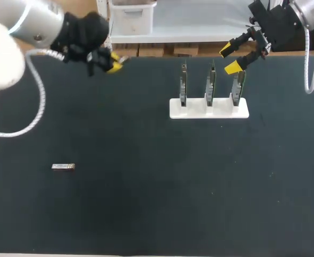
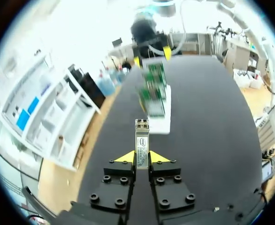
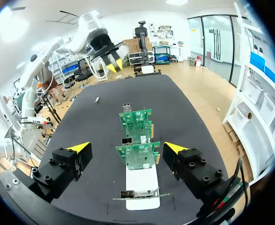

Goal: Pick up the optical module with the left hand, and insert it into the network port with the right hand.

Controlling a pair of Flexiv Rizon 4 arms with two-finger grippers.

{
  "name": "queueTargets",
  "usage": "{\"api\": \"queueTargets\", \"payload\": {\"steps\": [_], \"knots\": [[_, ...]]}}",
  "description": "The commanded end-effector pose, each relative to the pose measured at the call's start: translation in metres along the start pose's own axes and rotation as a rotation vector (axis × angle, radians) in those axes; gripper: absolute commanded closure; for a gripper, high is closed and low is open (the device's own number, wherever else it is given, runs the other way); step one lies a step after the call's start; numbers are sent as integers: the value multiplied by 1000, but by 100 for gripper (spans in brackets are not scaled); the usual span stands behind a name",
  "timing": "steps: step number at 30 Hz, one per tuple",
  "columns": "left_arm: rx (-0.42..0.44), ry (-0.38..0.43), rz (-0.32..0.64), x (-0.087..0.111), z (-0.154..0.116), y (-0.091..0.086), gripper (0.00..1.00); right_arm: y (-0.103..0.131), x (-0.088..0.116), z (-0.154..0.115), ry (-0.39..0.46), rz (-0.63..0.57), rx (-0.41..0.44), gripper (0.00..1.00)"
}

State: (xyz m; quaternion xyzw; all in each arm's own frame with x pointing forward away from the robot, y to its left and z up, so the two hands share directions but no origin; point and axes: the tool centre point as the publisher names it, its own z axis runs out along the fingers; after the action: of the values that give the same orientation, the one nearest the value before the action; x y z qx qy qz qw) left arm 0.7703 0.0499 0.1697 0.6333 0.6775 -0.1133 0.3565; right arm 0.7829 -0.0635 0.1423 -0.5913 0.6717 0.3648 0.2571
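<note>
**Item 1. Left pincer** (image 2: pixel 142 158). Set narrow, and holding. Its yellow tips press from two sides on the rear of the optical module (image 2: pixel 142 140). It hangs over the table's (image 1: pixel 146 203) far edge, toward the far-left corner.

**Item 2. Optical module.** A silver oblong with its label upward. Its long axis runs straight out along the left fingers, roughly parallel to the far edge. The free end points at the stand, with the right pincer beyond it. Most of the body projects bare ahead of the tips.

**Item 3. Right pincer** (image 1: pixel 229 58). Spread wide, with nothing between the fingers. It hangs over the far edge toward the far-right corner, above the end of the board row.

**Item 4. White stand** (image 1: pixel 209 108). Sits toward the far edge, right of the middle, and carries three upright green boards (image 1: pixel 210 83) in a row. Each has a small metal network port (image 3: pixel 126 108) at one upper corner. Which way the ports open cannot be told.

**Item 5. Loose silver piece** (image 1: pixel 63 167). Lies flat near the left edge, long axis along the front edge, touched by nothing. It looks like a second module.

**Note on the coming move.** The pick-up looks done and a hand-over is next. The module lies leftward of the right pincer, well apart from it and end-on to it. The bare forward length is probably what the right pincer would take.
</note>
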Motion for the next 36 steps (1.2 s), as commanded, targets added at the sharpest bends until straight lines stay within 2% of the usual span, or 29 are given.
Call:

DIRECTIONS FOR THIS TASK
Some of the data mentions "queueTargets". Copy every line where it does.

REPLY
  "name": "queueTargets",
  "usage": "{\"api\": \"queueTargets\", \"payload\": {\"steps\": [_], \"knots\": [[_, ...]]}}",

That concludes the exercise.